DIRECTIONS:
Look for the word "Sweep" in the records, and copy each line where it appears.

DATA FOR THIS EXERCISE:

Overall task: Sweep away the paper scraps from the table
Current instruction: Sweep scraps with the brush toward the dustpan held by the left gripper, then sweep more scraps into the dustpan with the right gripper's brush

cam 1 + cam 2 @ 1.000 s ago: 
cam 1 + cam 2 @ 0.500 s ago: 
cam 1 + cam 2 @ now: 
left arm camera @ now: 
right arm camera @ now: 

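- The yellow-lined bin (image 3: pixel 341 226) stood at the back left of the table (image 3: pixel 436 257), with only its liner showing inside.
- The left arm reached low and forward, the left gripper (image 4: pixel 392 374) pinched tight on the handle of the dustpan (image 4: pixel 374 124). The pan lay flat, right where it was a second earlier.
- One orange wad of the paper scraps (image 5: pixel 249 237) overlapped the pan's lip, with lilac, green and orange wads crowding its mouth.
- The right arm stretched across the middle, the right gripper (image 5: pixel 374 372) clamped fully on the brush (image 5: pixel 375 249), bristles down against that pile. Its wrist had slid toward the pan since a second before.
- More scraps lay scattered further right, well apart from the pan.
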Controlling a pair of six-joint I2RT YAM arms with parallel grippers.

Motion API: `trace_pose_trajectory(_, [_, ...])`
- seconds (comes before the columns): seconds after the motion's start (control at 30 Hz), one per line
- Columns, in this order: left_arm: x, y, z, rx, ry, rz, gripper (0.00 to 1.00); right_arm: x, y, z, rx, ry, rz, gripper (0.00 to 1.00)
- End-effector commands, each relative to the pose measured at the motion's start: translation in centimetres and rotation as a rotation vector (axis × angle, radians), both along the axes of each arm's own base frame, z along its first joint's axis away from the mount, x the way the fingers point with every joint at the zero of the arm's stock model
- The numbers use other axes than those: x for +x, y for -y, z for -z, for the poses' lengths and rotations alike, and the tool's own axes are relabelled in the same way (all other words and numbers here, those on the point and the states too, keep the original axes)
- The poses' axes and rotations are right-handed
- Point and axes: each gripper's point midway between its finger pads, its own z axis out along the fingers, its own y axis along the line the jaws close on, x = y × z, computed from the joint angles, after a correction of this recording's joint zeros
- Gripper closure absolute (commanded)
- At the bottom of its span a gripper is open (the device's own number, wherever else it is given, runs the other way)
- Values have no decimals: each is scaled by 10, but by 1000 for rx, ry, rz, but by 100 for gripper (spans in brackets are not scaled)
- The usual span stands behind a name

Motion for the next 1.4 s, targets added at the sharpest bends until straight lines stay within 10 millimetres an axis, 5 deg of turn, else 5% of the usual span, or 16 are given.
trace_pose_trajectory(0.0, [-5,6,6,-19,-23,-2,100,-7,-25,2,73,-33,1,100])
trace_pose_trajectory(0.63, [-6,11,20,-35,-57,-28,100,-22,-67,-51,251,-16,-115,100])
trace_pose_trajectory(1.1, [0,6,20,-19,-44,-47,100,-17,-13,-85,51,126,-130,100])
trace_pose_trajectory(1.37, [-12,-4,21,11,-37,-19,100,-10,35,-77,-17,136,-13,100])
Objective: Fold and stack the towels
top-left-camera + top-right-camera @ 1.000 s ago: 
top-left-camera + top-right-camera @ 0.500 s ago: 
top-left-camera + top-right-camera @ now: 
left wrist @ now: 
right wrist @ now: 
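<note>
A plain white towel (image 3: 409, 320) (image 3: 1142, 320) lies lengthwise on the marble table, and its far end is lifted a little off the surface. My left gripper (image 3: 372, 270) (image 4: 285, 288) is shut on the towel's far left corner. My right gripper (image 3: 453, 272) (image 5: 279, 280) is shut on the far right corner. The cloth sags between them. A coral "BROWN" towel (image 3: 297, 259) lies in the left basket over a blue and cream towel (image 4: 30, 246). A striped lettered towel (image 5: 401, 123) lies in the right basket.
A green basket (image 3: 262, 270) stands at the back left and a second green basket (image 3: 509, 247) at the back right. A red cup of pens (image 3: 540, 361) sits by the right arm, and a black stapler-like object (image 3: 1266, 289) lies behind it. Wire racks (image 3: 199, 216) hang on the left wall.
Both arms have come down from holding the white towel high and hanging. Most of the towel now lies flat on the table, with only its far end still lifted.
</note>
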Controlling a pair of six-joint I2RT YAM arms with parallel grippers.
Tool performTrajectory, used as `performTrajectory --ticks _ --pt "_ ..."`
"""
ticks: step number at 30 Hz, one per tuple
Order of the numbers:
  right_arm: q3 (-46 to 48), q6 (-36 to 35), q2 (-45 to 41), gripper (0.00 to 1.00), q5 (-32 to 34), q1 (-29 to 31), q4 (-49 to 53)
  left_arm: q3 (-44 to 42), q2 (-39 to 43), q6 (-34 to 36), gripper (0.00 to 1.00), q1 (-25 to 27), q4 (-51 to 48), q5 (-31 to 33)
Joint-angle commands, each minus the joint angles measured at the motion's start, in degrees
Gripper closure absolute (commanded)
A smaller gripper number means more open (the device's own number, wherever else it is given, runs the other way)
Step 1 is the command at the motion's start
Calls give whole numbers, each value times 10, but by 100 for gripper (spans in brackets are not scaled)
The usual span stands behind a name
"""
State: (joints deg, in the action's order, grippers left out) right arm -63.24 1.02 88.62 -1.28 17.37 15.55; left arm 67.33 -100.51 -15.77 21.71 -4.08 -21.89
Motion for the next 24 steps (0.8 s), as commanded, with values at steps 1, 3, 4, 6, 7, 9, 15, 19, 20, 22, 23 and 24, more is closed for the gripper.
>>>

ANSWER SECTION:
Overall task: Sweep away the paper scraps from the table
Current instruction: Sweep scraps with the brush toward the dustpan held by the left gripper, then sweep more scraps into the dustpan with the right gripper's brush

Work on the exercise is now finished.